# EXERCISE
How many lines in this data contain the string "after"? Reply with the number only.

::::::::::

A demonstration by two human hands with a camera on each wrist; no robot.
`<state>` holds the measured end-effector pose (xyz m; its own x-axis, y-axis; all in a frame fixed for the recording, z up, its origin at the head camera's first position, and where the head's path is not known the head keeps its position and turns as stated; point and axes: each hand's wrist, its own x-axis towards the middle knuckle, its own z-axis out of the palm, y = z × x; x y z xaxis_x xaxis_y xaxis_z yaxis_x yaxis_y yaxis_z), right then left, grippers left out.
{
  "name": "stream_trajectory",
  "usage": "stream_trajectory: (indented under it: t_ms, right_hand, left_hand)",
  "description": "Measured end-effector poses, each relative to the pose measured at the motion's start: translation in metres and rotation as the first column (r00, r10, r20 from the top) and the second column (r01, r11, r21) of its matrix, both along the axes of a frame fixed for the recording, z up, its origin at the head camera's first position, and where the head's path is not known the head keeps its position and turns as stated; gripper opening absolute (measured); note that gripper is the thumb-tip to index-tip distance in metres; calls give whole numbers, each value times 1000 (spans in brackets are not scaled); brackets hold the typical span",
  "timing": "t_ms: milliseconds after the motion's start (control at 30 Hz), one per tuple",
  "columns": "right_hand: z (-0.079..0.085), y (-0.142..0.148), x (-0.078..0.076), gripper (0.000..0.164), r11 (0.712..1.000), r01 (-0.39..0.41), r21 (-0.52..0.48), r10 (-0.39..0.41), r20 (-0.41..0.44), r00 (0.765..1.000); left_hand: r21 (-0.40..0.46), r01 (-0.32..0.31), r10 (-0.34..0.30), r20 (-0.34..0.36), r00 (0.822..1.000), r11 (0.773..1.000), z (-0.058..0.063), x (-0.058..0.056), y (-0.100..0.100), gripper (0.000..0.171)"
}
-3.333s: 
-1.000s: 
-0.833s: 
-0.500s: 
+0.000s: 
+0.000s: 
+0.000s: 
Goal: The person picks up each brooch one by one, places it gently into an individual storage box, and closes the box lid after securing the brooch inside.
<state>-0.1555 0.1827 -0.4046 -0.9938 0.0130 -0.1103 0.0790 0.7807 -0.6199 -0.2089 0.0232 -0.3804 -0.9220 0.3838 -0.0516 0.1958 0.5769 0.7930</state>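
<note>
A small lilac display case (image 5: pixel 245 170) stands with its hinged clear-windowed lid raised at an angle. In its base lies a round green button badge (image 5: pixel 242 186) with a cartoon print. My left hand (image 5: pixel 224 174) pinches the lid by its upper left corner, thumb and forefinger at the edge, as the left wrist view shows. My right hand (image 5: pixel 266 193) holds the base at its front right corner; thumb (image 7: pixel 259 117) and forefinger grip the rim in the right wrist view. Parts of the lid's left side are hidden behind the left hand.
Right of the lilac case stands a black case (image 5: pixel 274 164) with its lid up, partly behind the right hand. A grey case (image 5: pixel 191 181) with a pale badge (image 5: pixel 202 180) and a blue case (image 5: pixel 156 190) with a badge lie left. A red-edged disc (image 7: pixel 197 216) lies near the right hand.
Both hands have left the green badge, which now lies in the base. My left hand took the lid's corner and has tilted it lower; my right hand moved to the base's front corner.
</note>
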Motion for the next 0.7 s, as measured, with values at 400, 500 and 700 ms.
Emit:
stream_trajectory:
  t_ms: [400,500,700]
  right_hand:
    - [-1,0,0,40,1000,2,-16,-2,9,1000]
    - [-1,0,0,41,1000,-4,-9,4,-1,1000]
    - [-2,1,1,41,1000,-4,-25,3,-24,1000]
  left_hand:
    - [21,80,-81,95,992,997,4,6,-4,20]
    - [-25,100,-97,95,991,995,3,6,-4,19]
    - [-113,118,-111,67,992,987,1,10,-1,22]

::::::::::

# WORKED SOLUTION
2